→ **ABOUT THIS TASK**: Using the data below, copy each line that includes the word "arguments".

==== PROVIDED INFORMATION

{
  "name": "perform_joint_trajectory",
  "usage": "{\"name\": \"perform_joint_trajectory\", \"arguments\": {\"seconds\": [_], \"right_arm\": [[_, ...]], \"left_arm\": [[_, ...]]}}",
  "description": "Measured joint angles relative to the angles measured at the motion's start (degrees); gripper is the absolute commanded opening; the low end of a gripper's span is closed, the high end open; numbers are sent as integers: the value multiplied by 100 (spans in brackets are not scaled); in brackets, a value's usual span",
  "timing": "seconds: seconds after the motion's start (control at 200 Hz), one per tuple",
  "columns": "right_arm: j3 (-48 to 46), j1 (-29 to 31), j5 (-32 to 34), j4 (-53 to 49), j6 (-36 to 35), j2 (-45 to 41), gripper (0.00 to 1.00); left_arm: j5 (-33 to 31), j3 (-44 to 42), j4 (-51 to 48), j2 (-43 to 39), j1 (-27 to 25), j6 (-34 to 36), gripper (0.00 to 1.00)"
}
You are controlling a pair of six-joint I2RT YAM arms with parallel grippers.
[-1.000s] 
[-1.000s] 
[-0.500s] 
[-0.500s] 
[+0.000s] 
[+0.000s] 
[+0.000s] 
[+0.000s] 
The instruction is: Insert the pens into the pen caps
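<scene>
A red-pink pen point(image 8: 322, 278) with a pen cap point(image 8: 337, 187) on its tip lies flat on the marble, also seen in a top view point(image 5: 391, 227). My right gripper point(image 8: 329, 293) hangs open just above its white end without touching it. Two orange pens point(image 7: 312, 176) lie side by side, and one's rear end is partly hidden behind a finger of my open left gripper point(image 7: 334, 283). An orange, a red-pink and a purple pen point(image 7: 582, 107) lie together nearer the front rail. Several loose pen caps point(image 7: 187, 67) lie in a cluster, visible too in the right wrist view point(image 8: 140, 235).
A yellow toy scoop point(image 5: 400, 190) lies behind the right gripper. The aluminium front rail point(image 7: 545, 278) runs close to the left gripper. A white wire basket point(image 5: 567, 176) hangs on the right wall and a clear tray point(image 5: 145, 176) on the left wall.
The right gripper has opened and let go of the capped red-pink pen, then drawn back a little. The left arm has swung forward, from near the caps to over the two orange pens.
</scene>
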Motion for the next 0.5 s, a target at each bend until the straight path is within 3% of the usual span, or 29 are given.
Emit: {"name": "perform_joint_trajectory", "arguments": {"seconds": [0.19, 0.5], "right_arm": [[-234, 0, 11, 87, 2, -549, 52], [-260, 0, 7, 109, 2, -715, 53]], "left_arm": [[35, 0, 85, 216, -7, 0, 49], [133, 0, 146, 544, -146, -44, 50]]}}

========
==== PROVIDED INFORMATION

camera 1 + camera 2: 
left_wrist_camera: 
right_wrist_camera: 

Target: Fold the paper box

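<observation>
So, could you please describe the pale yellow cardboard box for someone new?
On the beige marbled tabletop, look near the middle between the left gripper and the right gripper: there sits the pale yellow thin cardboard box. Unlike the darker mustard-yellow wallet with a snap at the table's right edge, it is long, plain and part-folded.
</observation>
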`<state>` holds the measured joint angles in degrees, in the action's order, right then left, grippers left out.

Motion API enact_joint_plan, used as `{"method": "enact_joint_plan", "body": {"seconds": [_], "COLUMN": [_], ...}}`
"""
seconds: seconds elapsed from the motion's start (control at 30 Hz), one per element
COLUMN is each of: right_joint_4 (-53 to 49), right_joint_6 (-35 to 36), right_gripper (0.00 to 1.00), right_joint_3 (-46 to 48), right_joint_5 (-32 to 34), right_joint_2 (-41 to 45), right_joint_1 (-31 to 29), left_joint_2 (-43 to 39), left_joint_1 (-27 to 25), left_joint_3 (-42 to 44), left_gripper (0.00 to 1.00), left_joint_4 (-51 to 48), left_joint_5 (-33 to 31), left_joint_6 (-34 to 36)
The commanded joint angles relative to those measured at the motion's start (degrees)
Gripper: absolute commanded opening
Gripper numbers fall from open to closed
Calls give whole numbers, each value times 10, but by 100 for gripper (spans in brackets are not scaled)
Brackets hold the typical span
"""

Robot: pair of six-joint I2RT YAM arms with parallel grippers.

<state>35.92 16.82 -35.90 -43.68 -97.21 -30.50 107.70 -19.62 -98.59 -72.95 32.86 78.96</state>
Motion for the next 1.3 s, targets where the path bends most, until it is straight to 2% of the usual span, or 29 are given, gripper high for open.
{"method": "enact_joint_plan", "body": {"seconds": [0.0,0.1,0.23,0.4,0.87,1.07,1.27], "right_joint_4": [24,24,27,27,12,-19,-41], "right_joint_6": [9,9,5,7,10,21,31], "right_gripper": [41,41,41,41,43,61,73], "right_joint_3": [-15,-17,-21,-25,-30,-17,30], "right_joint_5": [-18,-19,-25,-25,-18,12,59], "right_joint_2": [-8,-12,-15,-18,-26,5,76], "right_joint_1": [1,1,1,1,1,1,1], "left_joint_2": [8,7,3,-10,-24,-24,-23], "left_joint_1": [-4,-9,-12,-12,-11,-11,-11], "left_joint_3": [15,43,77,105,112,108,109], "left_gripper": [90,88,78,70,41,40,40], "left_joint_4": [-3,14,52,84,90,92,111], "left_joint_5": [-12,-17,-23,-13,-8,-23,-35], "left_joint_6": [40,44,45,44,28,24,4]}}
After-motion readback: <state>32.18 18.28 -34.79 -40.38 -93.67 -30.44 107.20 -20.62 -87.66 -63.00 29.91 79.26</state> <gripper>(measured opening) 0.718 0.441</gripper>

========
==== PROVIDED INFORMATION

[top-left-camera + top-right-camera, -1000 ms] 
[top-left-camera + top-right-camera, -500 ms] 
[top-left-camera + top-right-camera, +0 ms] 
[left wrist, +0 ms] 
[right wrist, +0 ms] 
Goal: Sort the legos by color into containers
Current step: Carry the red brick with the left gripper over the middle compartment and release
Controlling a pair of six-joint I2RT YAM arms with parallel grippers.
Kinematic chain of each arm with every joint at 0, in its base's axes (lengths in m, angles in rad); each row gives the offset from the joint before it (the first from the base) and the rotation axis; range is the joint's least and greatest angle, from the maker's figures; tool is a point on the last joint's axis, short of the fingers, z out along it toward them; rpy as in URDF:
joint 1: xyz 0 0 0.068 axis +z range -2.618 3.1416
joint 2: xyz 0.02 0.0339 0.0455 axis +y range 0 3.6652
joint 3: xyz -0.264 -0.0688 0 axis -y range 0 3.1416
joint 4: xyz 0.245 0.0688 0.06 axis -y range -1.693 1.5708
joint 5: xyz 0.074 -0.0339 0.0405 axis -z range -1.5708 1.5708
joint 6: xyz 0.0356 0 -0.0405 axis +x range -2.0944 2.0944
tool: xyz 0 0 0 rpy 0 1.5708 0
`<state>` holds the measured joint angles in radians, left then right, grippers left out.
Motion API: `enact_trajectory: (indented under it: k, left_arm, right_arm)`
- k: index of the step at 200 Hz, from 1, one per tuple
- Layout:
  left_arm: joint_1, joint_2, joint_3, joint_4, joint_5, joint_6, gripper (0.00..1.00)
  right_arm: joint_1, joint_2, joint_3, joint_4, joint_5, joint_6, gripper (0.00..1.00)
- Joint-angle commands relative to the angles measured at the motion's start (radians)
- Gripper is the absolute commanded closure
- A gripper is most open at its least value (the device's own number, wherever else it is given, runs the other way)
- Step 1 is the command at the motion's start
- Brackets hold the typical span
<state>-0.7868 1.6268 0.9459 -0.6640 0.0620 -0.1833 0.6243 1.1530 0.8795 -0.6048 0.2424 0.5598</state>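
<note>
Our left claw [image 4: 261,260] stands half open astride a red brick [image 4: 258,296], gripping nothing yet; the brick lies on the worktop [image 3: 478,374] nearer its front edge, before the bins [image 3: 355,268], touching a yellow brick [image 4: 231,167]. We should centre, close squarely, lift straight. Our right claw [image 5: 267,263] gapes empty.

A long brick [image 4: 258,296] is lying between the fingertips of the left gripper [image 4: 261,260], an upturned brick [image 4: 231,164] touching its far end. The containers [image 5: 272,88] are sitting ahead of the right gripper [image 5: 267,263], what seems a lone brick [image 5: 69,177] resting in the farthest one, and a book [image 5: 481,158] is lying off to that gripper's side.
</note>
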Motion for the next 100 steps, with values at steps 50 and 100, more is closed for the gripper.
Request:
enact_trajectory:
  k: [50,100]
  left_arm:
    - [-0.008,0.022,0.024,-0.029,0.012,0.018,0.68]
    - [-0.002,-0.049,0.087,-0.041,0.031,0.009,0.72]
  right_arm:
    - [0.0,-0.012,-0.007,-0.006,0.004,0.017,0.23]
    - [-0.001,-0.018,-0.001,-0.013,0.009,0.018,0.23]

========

→ **WRITTEN SOLUTION**:
  "usage": "{\"name\": \"perform_joint_trajectory\", \"arguments\": {\"seconds\": [_], \"right_arm\": [[_, ...]], \"left_arm\": [[_, ...]]}}",
Emit: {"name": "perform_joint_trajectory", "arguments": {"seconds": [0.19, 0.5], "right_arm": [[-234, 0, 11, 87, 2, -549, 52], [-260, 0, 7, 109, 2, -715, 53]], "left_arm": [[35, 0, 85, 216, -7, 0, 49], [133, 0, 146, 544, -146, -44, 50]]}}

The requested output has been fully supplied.